Look through the material below and copy exactly the lines from the line with "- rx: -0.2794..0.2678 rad" to the line with "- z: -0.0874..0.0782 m", those two lines included.
Records for the task Block Start
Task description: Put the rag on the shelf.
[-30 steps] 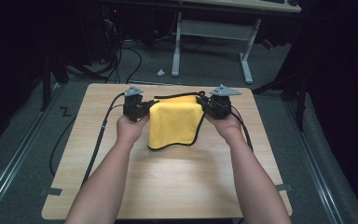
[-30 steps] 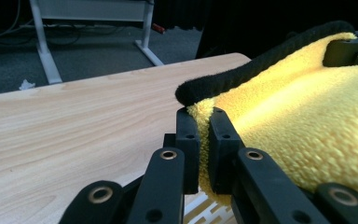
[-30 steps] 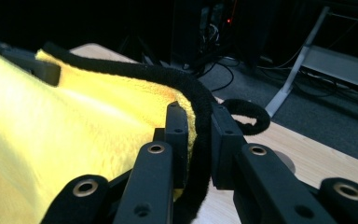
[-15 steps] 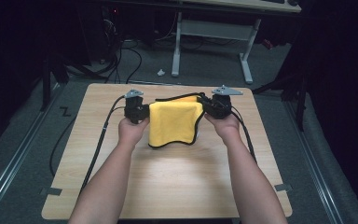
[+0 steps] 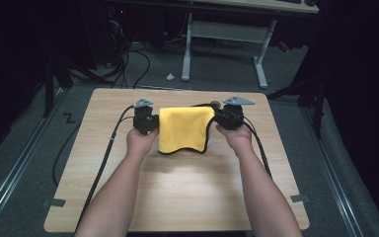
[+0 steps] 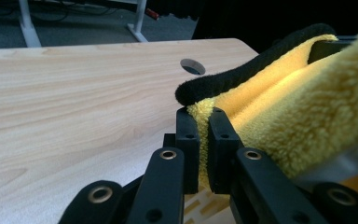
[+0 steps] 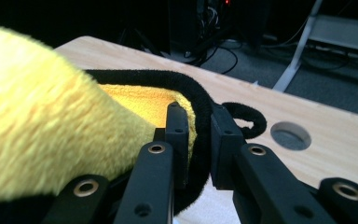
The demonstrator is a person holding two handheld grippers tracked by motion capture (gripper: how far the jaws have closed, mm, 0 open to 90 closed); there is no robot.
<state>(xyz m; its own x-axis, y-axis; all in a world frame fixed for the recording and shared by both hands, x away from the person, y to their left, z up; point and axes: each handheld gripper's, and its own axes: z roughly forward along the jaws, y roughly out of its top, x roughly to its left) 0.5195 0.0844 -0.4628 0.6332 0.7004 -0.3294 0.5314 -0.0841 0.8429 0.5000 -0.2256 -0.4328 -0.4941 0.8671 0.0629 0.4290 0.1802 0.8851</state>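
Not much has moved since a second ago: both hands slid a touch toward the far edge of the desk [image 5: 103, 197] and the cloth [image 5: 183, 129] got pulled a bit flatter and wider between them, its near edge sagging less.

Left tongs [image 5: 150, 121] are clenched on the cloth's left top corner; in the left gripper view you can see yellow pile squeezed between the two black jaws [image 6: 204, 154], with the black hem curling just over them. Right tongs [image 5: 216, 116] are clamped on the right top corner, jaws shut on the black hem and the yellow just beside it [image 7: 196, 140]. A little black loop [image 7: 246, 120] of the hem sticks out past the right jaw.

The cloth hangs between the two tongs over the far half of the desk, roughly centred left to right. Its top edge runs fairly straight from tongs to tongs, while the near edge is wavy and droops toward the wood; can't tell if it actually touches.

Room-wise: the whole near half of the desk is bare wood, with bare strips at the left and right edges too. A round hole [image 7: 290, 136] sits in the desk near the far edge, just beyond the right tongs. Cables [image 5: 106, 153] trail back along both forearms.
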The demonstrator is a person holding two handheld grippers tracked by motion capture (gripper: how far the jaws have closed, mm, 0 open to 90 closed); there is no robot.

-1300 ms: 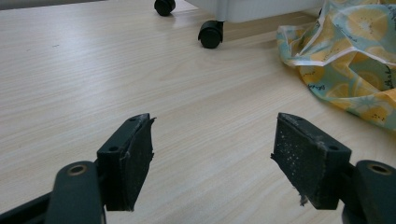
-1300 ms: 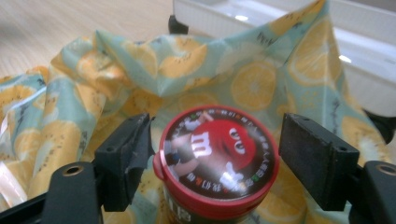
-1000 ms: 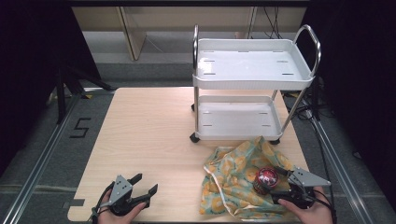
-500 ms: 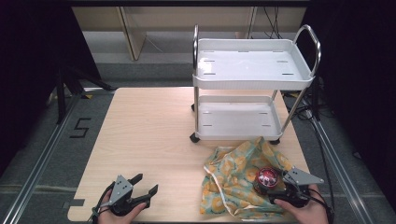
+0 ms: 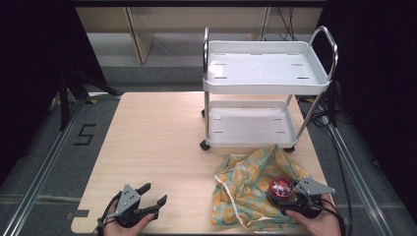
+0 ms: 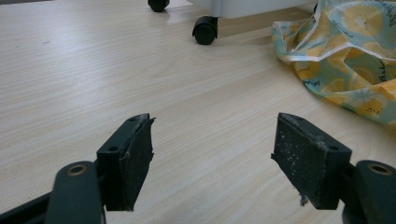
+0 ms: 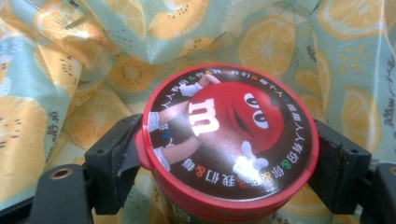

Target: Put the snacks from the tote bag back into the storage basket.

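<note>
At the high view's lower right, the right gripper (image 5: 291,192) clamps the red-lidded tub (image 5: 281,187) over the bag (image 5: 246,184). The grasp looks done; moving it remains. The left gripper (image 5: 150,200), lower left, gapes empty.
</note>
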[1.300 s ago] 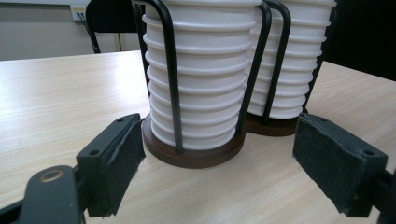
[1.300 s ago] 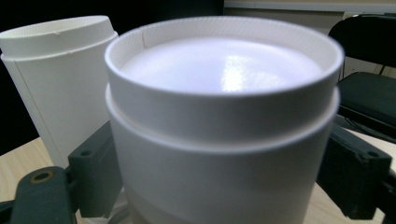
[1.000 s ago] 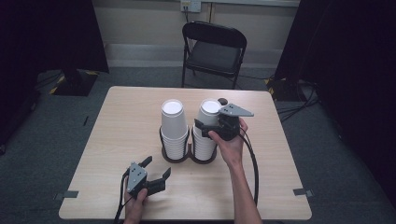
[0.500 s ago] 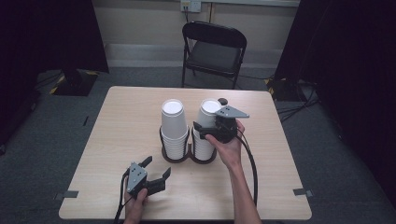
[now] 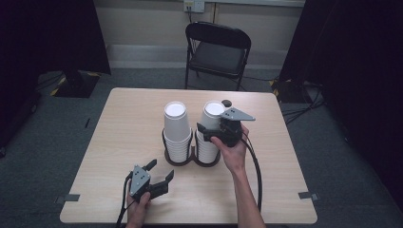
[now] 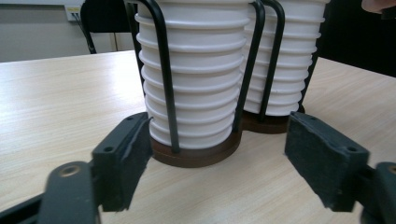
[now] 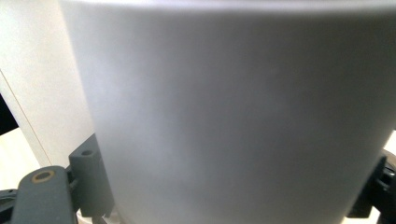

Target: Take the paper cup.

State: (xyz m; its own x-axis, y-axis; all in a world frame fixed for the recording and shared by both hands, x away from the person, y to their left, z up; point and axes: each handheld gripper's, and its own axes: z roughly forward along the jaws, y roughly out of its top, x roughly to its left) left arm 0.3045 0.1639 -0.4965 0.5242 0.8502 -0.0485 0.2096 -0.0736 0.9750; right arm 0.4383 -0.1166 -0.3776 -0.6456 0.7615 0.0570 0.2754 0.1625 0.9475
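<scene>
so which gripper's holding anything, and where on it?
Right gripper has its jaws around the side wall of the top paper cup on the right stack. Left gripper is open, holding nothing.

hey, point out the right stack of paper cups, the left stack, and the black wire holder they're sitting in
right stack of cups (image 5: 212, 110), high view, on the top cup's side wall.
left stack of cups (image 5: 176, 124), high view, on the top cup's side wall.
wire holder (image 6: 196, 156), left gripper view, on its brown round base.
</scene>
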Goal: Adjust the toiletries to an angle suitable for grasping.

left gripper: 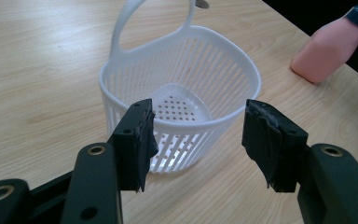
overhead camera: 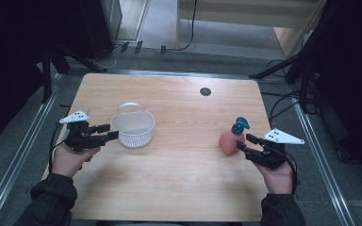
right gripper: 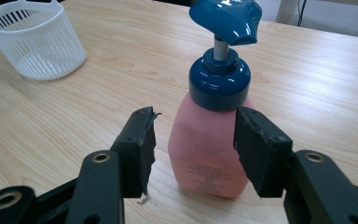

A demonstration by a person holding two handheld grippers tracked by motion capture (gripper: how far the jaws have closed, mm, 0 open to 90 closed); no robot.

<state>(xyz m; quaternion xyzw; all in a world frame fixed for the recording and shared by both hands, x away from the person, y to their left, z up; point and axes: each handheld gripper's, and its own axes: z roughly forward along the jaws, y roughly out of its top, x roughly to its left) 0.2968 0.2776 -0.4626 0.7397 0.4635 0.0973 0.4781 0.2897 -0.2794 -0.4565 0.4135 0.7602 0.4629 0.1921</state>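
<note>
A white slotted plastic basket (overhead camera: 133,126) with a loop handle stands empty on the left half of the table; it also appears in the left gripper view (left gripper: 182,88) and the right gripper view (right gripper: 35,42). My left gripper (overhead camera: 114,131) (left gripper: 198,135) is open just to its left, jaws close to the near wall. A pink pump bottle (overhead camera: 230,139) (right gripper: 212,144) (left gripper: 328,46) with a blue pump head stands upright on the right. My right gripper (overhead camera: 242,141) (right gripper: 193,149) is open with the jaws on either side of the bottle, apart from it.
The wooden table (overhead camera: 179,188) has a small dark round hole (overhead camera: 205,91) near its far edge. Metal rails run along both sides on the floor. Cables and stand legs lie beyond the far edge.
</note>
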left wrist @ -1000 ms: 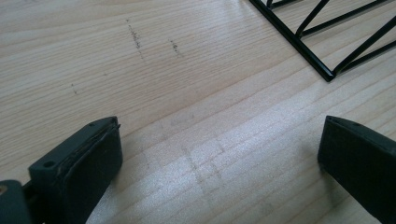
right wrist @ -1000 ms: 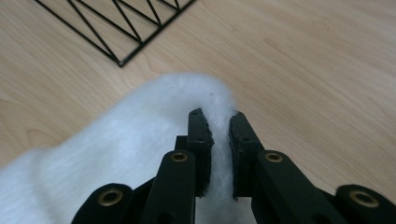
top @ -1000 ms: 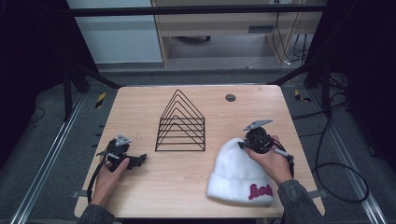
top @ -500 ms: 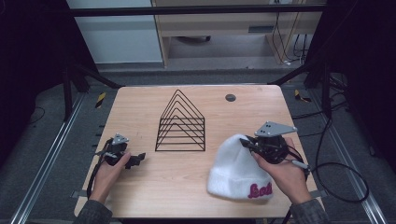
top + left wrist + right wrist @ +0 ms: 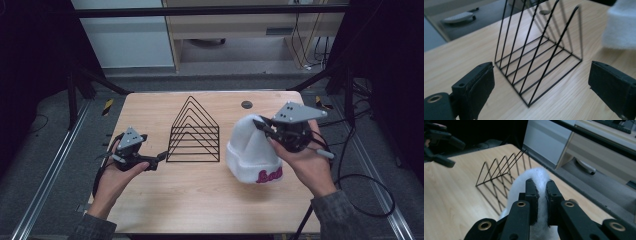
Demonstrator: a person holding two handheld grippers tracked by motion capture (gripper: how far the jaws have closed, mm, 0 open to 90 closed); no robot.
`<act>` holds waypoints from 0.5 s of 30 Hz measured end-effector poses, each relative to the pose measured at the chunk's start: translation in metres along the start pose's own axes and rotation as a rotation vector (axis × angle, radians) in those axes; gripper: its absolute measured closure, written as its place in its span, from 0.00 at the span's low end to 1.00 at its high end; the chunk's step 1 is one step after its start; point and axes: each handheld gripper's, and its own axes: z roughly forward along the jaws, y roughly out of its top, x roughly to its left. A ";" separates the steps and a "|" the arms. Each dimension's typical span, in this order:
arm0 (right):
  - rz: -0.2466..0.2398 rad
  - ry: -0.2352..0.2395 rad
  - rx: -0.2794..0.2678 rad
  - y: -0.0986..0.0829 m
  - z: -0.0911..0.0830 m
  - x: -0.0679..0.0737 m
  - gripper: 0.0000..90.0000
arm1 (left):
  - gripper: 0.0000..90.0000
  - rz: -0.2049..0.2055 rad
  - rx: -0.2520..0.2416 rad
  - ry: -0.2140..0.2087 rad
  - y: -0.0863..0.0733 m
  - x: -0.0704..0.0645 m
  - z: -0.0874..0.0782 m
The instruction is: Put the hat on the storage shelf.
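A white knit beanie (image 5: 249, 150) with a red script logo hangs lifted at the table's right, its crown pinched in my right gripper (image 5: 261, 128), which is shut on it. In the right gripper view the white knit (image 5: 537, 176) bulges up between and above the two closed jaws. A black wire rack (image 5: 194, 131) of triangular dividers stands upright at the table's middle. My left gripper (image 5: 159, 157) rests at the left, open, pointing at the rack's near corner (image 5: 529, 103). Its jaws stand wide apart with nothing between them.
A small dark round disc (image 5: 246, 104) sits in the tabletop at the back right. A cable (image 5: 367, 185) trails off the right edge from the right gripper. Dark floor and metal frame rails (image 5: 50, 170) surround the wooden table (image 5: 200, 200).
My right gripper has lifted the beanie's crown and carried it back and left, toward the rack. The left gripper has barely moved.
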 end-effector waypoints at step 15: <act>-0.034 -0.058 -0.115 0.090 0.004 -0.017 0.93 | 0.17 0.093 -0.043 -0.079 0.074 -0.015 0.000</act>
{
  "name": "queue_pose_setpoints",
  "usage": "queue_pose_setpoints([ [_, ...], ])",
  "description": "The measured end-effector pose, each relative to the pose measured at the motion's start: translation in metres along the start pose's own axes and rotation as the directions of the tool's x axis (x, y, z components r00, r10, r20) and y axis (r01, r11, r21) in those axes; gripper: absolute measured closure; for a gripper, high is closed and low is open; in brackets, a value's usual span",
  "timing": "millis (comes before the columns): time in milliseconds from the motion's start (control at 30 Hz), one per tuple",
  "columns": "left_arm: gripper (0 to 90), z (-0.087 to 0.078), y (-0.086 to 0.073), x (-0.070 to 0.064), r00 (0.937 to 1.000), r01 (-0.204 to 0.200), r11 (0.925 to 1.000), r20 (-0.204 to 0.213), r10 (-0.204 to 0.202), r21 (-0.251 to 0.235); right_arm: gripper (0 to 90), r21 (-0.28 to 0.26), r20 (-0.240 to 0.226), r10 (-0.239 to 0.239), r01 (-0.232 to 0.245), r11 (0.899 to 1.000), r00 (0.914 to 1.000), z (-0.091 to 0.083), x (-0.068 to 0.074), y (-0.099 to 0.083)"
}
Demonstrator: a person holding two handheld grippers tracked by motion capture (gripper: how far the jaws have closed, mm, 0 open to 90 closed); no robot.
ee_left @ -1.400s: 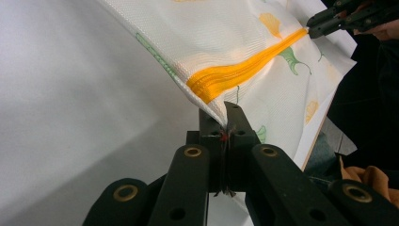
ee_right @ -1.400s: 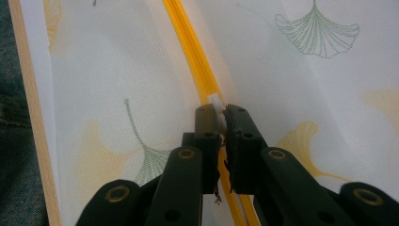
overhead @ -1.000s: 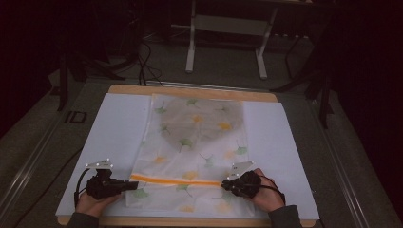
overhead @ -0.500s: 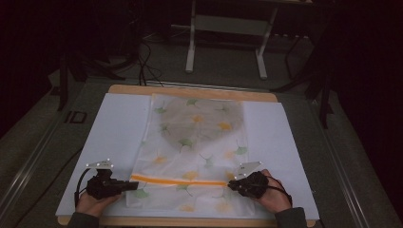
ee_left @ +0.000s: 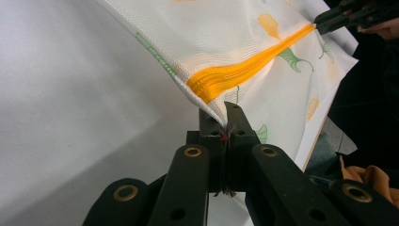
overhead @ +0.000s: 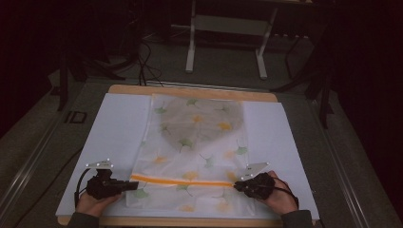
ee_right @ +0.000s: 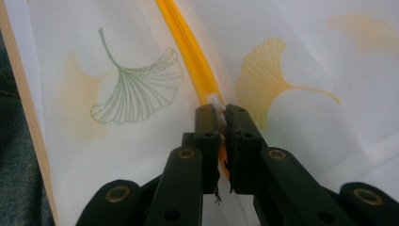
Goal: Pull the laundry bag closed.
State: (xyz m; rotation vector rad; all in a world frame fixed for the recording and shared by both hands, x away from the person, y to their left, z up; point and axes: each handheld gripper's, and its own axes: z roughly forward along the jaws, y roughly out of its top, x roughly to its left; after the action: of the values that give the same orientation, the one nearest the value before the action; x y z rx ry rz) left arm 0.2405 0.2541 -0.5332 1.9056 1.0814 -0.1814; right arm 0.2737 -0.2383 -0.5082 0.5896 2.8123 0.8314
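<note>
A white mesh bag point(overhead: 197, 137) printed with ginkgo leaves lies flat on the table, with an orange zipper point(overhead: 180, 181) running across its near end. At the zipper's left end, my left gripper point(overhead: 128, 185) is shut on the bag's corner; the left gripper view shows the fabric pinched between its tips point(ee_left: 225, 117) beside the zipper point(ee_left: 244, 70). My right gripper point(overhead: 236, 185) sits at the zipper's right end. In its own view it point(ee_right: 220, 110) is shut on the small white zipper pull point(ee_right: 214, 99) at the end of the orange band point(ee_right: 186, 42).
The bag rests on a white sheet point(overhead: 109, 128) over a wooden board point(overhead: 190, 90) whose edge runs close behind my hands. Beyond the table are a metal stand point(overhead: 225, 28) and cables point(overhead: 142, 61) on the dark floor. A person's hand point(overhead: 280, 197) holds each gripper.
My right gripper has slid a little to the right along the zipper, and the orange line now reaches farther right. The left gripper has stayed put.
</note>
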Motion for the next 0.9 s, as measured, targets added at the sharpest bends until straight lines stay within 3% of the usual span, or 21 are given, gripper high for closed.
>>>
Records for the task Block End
◆ Response to this task ◆
  - rx: -0.2794..0.2678 rad
  - y: -0.0986..0.0829 m
  - z: -0.0911..0.0830 m
  - x: -0.0679..0.0737 m
  - gripper: 0.0000..90.0000
arm1 (left):
  - gripper: 0.0000..90.0000
  - rz: -0.2049..0.2055 rad
  - rx: -0.2520..0.2416 rad
  - ry: -0.2140..0.2087 rad
  - y: -0.0863..0.0733 m
  - x: -0.0704..0.0645 m
  - z: -0.0874..0.0782 m

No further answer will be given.